The mask is a numpy array that will be saved using run-length encoding. The numpy array is first flattened, then runs of successive 0’s and 1’s are encoded as e.g. 0:10 for a run of 10 zeros.

How much space does this take?

Objects tend to be relatively convex, so after flattening, we can expect more or less two runs per row (flattening is done in C order). Because each run takes (approximately) 5 characters, each mask takes roughly 5 * n_rows bytes to encode. This makes it efficient for objects wider than 5 pixels, with a compression ratio approximately n_cols / 5. (Also, the numpy array needs to be made C-contiguous for that, which explains the order='C' hack in set_mask().)

DEFAULT_DATASET = 'MUSCIMA_DEFAULT_DATASET_PLACEHOLDER'
DEFAULT_DOCUMENT = 'default-document'
UID_DELIMITER = '___'
property bottom: int

Row coordinate 1 beyond bottom right corner, so that indexing in the form img[node.top:node.bottom] is possible.

property bounding_box: Tuple[int, int, int, int]

The top, left, bottom, right tuple of the Node’s coordinates.

bounding_box_intersection(bounding_box: Tuple[int, int, int, int]) Tuple[int, int, int, int] | None[source]

Returns the sub-bounding box of this Node intersecting with the given bounding box.
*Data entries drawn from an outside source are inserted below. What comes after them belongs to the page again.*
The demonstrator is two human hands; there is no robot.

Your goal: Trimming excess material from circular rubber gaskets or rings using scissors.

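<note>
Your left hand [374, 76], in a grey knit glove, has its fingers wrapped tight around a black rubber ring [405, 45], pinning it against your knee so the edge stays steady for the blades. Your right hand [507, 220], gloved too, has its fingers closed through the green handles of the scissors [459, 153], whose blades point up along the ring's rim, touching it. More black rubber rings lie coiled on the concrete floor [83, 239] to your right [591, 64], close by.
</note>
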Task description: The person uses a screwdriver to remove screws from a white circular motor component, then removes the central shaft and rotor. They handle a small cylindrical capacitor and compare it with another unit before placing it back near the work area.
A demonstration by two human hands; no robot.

If the intersection is empty, returns None.

>>> node = Node(0, 'test', 10, 100, height=20, width=10)
>>> node.bounding_box
(10, 100, 30, 110)
>>> other_bbox = 20, 100, 40, 105
>>> node.bounding_box_intersection(other_bbox)
(10, 0, 20, 5)
>>> containing_bbox = 4, 55, 44, 115
>>> node.bounding_box_intersection(containing_bbox)
(0, 0, 20, 10)
>>> contained_bbox = 12, 102, 22, 108
>>> node.bounding_box_intersection(contained_bbox)
(2, 2, 12, 8)
>>> non_overlapping_bbox = 0, 0, 3, 3
>>> node.bounding_box_intersection(non_overlapping_bbox) is None
True
property class_name: str
compute_recall_precision_fscore_on_mask(other_node: Node) Tuple[float, float, float][source]

Compute the recall, precision and f-score of the predicted Node’s mask against another node’s mask.

contains(bounding_box_or_node: Tuple[int, int, int, int] | Node) bool[source]

Check if this Node entirely contains the other bounding box (or, the other node’s bounding box).

crop_to_mask()[source]

Crops itself to the minimum bounding box that contains all its pixels, as determined by its mask.

If the mask is all zeros, does not do anything, because at this point, the is_empty check should be invoked anyway in any situation where you care whether the object is empty or not (e.g. delete it after trimming).

>>> mask = numpy.zeros((20, 10))
>>> mask[5:15, 3:8] = 1
>>> node = Node(0, 'test', 10, 100, width=10, height=20, mask=mask)
>>> node.bounding_box
(10, 100, 30, 110)
>>> node.crop_to_mask()
>>> node.bounding_box
(15, 103, 25, 108)
>>> node.height, node.width
(10, 5)

Assumes integer bounds, which is ensured during Node initialization.

data_display_text() str[source]
property dataset: str
static decode_mask(mask_string: str, shape) ndarray | None[source]

Decodes a Node mask string into a binary numpy array of the given shape.

static decode_mask_bitmap(mask_string: str, shape) ndarray | None[source]

Decodes the mask array from the encoded form to the 2D numpy array.

static decode_mask_rle(mask_string: str, shape) ndarray | None[source]

Decodes the mask array from the RLE-encoded form to the 2D numpy array.

distance_to(node) Any[source]

Computes the distance between this node and another node. Their minimum vertical and horizontal distances are each taken separately, and the euclidean norm is computed from them.

property document: str
encode_data() str | None[source]
encode_mask(mode: str = 'rle') str[source]

Encode a binary array mask as a string, compliant with the Node format specification in mung.io.

static encode_mask_bitmap(mask: ndarray) str[source]

Encodes the mask array in a compact form. Returns ‘None’ if mask is None. If the mask is not None, uses the following algorithm:

  • Flatten the mask (then use width and height of Node for reshaping).

  • Record as string, with whitespace separator

  • Return resulting string

static encode_mask_rle(mask: ndarray) str[source]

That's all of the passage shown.